Пленник, судя по всему, оценил эти обычные бытовые предметы — как разумно со стороны мистера Хо не носить с собой ничего компрометирующего, — и пришел к выводу. Он издал череду вежливых возмущенных кряков — по всей видимости, это и был кантонский диалект.
— Ну вот! — любезно перевел мистер Хо. — Он профессинарь. Говорит, знает одно. Торько одно. Скажет, есри убью быстро. Итак. ОК?
Мистер Хо убрал в саквояж все, кроме длинного гвоздя, который оставил у пленника на сердце. Человек отбарабанил дробь слогов — так же вежливо и бесстрастно. Мистер Хо что-то записал на клочке бумаги и передал его комендантше.
— И что же, черт подери, все это должно значить? — проревела она. Иоанна взяла у нее бумажку, покачала головой и передала мне.
— Это ссылка на карту, — произнес я холодным тоном адъютанта, опытного в делах военных. — ЛСЕ64 — номер листа по артикулу Топографического управления. Х6 — квадратный километраж. 625975 — точка репера.
Комендантша выхватила у меня бумажку и нажала сосок на консоли своего интеркома, попросила «Библиотеку» и велела кому-то по имени Энни найти лист под номером ЛСЕ64 и в темпе. Мы подождали — немотствуя и в различной степени удрученности. За исключением мистера Хо самым невзбудораженным участником нашего чаепития был китайский пленник, который увлеченно таращился под юбку комендантши. Я с радостью обратил внимание, что пенис его заметно разъежился. Что ж, мало ли что нас возбуждает. Лично мне бы очень не хотелось отправиться к бесконечному блаженству с воспоминанием о мясницких панталонах эпохи Директории, отпечатанным на моей сетчатке на всю оставшуюся вечность, но именно из такого и состоит стипль-чез, не так ли?

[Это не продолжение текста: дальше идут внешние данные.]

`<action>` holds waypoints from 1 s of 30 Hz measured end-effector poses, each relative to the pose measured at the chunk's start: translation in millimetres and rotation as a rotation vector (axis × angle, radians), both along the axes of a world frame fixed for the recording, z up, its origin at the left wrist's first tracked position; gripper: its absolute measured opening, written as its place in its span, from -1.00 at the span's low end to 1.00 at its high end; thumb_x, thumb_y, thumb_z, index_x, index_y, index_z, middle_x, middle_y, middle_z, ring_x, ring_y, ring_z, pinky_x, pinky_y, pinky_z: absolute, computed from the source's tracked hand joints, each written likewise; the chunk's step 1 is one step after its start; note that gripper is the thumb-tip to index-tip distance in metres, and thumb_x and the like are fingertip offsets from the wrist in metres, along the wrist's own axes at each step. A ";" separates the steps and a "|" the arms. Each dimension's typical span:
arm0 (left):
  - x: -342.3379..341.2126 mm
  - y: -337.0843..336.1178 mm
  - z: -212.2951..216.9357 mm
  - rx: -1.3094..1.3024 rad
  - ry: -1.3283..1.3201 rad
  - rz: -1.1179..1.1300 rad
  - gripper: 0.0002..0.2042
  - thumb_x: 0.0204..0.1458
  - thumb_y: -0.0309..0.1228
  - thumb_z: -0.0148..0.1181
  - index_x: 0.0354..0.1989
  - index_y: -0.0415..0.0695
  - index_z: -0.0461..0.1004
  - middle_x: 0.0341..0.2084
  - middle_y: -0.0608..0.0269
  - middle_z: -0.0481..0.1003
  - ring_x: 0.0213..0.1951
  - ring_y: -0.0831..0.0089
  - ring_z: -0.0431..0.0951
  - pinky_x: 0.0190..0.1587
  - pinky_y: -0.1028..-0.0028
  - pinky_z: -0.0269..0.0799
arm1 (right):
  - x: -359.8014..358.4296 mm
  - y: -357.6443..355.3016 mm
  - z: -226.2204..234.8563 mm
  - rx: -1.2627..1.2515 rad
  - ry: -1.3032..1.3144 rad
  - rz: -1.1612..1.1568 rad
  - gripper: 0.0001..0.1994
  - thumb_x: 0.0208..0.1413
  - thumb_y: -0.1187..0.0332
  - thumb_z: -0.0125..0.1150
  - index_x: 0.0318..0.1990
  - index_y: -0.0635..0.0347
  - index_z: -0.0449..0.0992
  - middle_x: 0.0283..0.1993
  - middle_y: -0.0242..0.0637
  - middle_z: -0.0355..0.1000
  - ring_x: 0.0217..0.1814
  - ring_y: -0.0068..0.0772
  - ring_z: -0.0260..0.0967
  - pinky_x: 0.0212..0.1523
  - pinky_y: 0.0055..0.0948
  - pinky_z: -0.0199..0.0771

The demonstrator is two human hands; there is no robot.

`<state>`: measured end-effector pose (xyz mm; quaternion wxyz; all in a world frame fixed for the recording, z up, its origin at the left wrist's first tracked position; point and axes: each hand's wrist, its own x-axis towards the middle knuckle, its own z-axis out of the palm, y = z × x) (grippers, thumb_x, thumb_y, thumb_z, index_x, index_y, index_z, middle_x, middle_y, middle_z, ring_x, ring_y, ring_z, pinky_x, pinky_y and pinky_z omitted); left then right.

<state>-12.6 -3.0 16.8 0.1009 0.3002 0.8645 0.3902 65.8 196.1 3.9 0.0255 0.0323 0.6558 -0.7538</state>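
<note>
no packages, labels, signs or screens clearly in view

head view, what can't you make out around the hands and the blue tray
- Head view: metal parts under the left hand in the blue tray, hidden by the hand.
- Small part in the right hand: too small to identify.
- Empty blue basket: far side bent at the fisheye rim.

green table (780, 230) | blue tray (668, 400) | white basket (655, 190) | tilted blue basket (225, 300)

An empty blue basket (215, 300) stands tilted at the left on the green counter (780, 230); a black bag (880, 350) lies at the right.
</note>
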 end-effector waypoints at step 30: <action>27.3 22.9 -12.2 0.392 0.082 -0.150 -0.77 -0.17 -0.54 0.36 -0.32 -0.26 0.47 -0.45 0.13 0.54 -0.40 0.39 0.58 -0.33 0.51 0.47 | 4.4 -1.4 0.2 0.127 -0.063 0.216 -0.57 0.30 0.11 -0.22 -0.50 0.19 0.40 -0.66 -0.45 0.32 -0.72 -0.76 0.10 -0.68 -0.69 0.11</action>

Библиотекарша Энни принесла карту. Комендантша с Иоанной посмотрели на лист. Примерно так же, как прежде смотрели на меня.
— Ох мама, — сказала Иоанна.
— Ох срань, — сказала комендантша со свойственной ей невоспитанностью. — Они знают, где, э, наш человек, э, этот-самый.
Она попыталась разобраться в шестизначных координатах и взрычала. Я объяснил, что первые цифры — это вбок, остальные — по вертикали.
— Сперва бабу разлатай, а потом уж подымай, — поделился я с ними старой армейской мудростью мнемоники. Они на меня зыркнули, однако позволили отыскать точку самому. То был ДРЕВНИЙ ФОРТ, выходящий на большак в ничем не примечательной глуши йоркширских болот.
— Первый кандидат — Маккабрей, — деловито сказала комендантша. — Он трачимый.
— Э-эй! — воспротивился я.
— Сибилла не в этом смысле, Чарли-дорогуша, — встревоженно вмешалась Иоанна.
— Кроме того, он хитроумен; нацелен на выживание; немного умеет стрелять, — добавила комендантша, надеясь подольститься. И снова повернулась к консоли интеркома: — Сэндвичи на два дня, пожалуйста, кухня; высокобелковые, не эти ваши фантазии с яйцом и салатом; литровая фляга с крепким черным кофе, без сахара; литровая бутылка шотландского виски. Все это — в машину мистера Маккабрея, которая должна стоять у дверей ровно через пять минут.
— Откуда вы знаете, что я пью без сахара? — взбунтовался я.
— Ни один джентльмен не пьет черный кофе с сахаром. А кроме того, вам это вредно. Я не говорю о вашей позорной талии. Сахар, смешанный с алкоголем, вырабатывает инсулин и приводит к гипогликемии, а ее симптомы — неверное суждение, недолжная утомляемость, повышенная тревожность, внутренний трепет.
— Последние два у меня и так бывают, когда я получаю приказ через пять минут отправиться на поиски людей, которых зовут Этот Самый, в одинокие йоркширские болота, — сдерзил я. — Да и как вообще я узнаю этого малого, как он узнает меня, и что мне делать, если я его найду?